TASK TO COMPLETE
Could you copy every line from the material below in which "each" appears?

EXERCISE DATA
————

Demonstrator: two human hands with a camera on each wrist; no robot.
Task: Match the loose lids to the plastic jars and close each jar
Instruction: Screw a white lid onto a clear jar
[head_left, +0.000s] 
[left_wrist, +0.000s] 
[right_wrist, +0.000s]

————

EXERCISE SOLUTION
Demonstrator: two human hands with a camera on each wrist; no robot.
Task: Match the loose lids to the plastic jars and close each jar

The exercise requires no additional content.